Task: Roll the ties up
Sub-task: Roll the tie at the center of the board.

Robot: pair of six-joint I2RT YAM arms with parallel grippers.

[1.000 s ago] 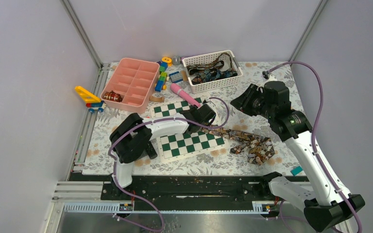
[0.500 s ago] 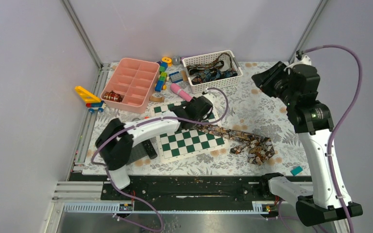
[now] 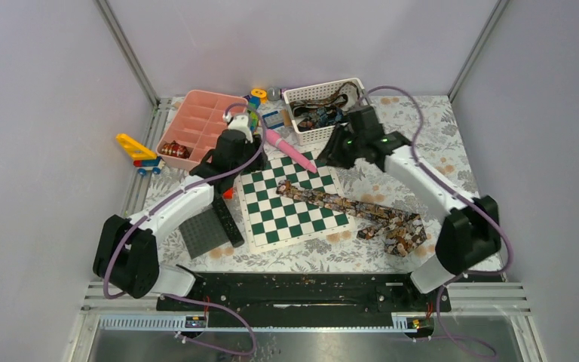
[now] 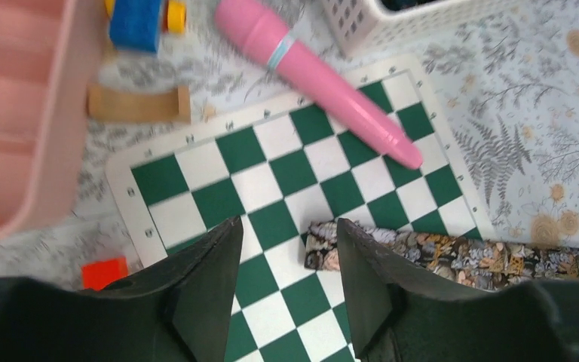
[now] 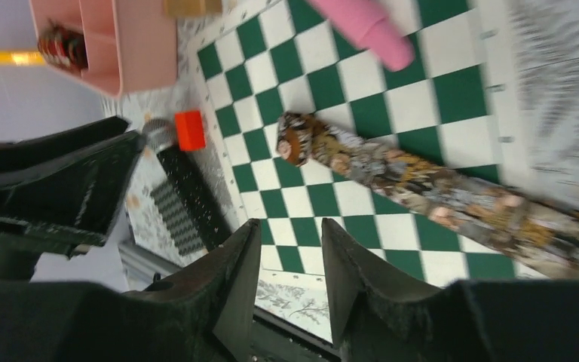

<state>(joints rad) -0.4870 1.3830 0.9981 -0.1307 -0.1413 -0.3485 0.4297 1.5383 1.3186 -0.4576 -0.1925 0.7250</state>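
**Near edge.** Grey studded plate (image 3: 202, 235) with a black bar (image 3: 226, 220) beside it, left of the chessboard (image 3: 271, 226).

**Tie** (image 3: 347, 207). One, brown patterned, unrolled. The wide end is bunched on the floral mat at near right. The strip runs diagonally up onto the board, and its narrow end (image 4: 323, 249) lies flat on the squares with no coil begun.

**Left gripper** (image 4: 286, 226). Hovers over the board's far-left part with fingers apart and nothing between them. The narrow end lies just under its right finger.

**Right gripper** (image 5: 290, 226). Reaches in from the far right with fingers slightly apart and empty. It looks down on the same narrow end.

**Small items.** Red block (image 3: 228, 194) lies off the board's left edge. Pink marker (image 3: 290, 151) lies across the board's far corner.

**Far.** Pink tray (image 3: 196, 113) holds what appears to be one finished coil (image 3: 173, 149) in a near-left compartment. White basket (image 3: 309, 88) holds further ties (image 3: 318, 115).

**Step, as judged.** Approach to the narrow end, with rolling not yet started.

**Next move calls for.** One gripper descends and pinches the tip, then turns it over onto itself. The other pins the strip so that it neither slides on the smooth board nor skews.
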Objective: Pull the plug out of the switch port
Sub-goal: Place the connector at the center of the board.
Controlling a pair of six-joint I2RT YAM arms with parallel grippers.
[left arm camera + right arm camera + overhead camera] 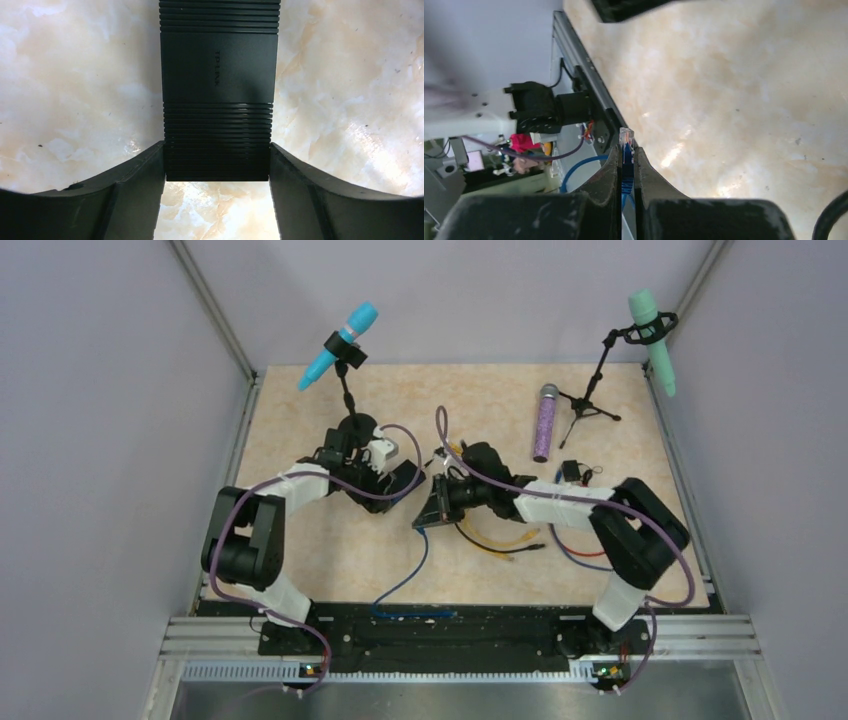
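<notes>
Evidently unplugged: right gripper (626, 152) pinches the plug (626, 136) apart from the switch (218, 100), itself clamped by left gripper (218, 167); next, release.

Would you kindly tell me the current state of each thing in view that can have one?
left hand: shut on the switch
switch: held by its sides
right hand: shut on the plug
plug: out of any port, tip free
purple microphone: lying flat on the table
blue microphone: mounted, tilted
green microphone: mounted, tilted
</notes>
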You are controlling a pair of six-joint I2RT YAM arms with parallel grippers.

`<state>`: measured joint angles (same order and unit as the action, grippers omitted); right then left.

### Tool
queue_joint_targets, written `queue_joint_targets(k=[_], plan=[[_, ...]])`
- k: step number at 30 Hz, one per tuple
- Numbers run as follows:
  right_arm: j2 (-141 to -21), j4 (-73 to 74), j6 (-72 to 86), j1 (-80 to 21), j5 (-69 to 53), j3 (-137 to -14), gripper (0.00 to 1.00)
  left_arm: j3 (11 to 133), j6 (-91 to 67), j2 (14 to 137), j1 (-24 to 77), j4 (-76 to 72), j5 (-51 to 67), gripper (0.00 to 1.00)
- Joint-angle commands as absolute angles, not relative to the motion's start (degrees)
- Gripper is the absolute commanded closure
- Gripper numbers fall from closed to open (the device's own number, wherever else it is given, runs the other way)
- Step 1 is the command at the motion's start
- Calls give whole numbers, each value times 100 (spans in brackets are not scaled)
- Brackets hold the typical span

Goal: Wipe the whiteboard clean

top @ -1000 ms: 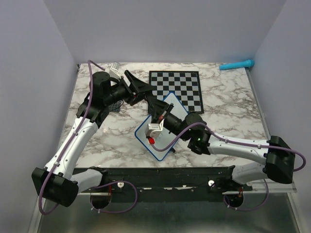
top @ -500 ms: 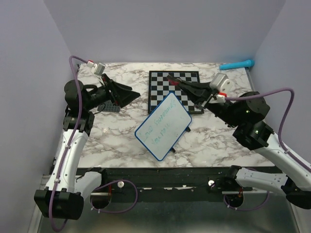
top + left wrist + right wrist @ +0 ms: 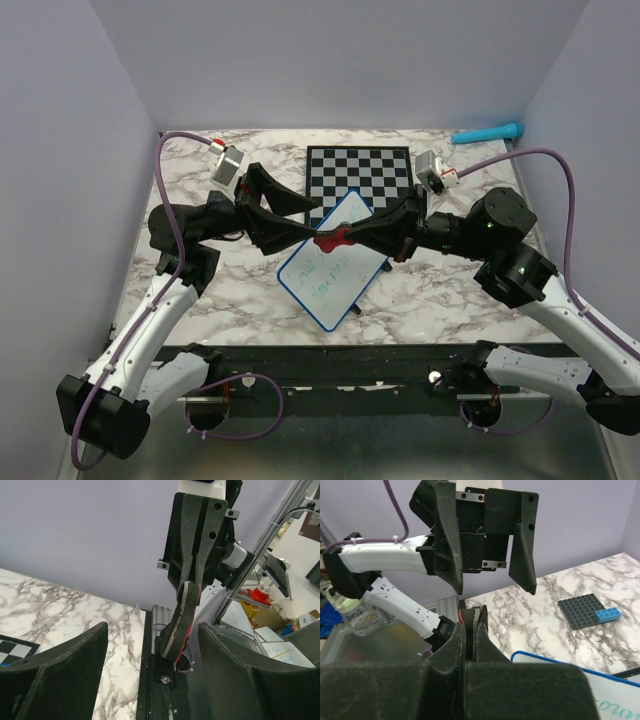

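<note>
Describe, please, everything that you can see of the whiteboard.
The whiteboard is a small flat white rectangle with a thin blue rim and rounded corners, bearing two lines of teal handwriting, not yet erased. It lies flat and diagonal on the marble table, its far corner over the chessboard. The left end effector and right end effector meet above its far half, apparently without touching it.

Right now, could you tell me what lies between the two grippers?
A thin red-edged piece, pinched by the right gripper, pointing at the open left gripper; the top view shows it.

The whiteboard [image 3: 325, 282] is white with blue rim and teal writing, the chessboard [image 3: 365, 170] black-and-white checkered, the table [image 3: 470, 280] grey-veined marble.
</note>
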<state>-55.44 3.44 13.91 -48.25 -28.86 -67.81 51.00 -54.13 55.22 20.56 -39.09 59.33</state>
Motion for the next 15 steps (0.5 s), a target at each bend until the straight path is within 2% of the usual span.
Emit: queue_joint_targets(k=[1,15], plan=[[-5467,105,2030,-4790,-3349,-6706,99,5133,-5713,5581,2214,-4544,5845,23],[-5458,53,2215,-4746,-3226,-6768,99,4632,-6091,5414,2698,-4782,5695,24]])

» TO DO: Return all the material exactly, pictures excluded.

» RESULT OF THE EXERCISE:
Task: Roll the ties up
Sub-task: Roll the tie at the center of the board.

Robot: pair of six-joint I2RT YAM arms with parallel grippers.

[1.000 s ago] 
[0.500 s ago] 
[now] 
[now] 
[now] 

<state>(joints rad) -0.4870 1.3830 0.9981 -0.1307 -0.1413 -0.3485 0.4297 1.5383 1.3186 -0.4576 -0.1925 0.7250</state>
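**Near edge.** Grey studded plate (image 3: 202, 235) with a black bar (image 3: 226, 220) beside it, left of the chessboard (image 3: 271, 226).

**Tie** (image 3: 347, 207). One, brown patterned, unrolled. The wide end is bunched on the floral mat at near right. The strip runs diagonally up onto the board, and its narrow end (image 4: 323, 249) lies flat on the squares with no coil begun.

**Left gripper** (image 4: 286, 226). Hovers over the board's far-left part with fingers apart and nothing between them. The narrow end lies just under its right finger.

**Right gripper** (image 5: 290, 226). Reaches in from the far right with fingers slightly apart and empty. It looks down on the same narrow end.

**Small items.** Red block (image 3: 228, 194) lies off the board's left edge. Pink marker (image 3: 290, 151) lies across the board's far corner.

**Far.** Pink tray (image 3: 196, 113) holds what appears to be one finished coil (image 3: 173, 149) in a near-left compartment. White basket (image 3: 309, 88) holds further ties (image 3: 318, 115).

**Step, as judged.** Approach to the narrow end, with rolling not yet started.

**Next move calls for.** One gripper descends and pinches the tip, then turns it over onto itself. The other pins the strip so that it neither slides on the smooth board nor skews.
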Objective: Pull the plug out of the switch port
Sub-goal: Place the connector at the center of the board.
Controlling a pair of six-joint I2RT YAM arms with parallel grippers.
[left arm camera + right arm camera + overhead camera] 
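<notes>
Evidently unplugged: right gripper (626, 152) pinches the plug (626, 136) apart from the switch (218, 100), itself clamped by left gripper (218, 167); next, release.

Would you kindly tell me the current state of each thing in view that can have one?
left hand: shut on the switch
switch: held by its sides
right hand: shut on the plug
plug: out of any port, tip free
purple microphone: lying flat on the table
blue microphone: mounted, tilted
green microphone: mounted, tilted
</notes>
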You are controlling a pair of six-joint I2RT YAM arms with parallel grippers.

`<state>`: measured joint angles (same order and unit as the action, grippers omitted); right then left.

### Tool
queue_joint_targets, written `queue_joint_targets(k=[_], plan=[[_, ...]])`
- k: step number at 30 Hz, one per tuple
- Numbers run as follows:
  right_arm: j2 (-141 to -21), j4 (-73 to 74), j6 (-72 to 86), j1 (-80 to 21), j5 (-69 to 53), j3 (-137 to -14), gripper (0.00 to 1.00)
  left_arm: j3 (11 to 133), j6 (-91 to 67), j2 (14 to 137), j1 (-24 to 77), j4 (-76 to 72), j5 (-51 to 67), gripper (0.00 to 1.00)
- Joint-angle commands as absolute angles, not relative to the motion's start (degrees)
- Gripper is the absolute commanded closure
- Gripper numbers fall from closed to open (the device's own number, wherever else it is given, runs the other way)
- Step 1 is the command at the motion's start
- Calls give whole numbers, each value times 100 (spans in brackets are not scaled)
- Brackets hold the typical span

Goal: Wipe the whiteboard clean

top @ -1000 ms: 
top @ -500 ms: 
top + left wrist + right wrist @ +0 ms: 

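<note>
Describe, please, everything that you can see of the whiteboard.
The whiteboard is a small flat white rectangle with a thin blue rim and rounded corners, bearing two lines of teal handwriting, not yet erased. It lies flat and diagonal on the marble table, its far corner over the chessboard. The left end effector and right end effector meet above its far half, apparently without touching it.

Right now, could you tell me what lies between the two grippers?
A thin red-edged piece, pinched by the right gripper, pointing at the open left gripper; the top view shows it.

The whiteboard [image 3: 325, 282] is white with blue rim and teal writing, the chessboard [image 3: 365, 170] black-and-white checkered, the table [image 3: 470, 280] grey-veined marble.
</note>
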<state>-55.44 3.44 13.91 -48.25 -28.86 -67.81 51.00 -54.13 55.22 20.56 -39.09 59.33</state>
Motion for the next 15 steps (0.5 s), a target at each bend until the straight path is within 2% of the usual span.
Emit: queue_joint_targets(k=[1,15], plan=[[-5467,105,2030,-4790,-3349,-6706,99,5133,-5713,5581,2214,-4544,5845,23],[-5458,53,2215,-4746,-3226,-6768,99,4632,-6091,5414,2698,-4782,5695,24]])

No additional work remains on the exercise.